Problem statement =
Every line in the listing is to be echoed verbatim.

________________

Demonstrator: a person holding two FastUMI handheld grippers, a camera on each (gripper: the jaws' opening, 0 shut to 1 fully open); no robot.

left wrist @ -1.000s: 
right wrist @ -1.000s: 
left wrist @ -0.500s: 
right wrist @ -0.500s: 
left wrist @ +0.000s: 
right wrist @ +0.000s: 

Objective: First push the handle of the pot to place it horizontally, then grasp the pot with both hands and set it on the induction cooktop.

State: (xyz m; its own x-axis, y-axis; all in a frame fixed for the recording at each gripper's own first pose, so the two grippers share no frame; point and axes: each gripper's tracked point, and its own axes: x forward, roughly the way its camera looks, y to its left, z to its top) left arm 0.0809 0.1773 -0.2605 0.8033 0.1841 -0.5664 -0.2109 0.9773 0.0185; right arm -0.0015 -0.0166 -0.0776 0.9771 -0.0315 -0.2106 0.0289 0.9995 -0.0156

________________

Exercise answer =
Demonstrator: a person holding two FastUMI handheld grippers, a camera on each (gripper: the jaws' opening, 0 shut to 1 fully open); no robot.

left wrist @ -1.000s: 
right wrist @ -1.000s: 
left wrist @ -0.500s: 
right wrist @ -0.500s: 
left wrist @ +0.000s: 
right wrist @ +0.000s: 

Objective: First push the handle of the pot to place it horizontally, then grasp the pot with both hands and set it on the induction cooktop.

State: (xyz m; its own x-axis, y-axis; all in a frame fixed for the recording at each gripper's own first pose, so the two grippers share no frame; point and axes: each gripper's tracked point, and its own axes: x forward, roughly the way its camera looks, y to its left, z to its top) left arm 0.0809 0.1773 -0.2605 0.8033 0.1841 -0.5664 -0.2109 0.9773 0.0185; right arm -0.0015 -0.0166 -0.0776 0.9771 -0.0315 -0.2106 0.0289 0.9995 -0.0156

The response is complete as it stands.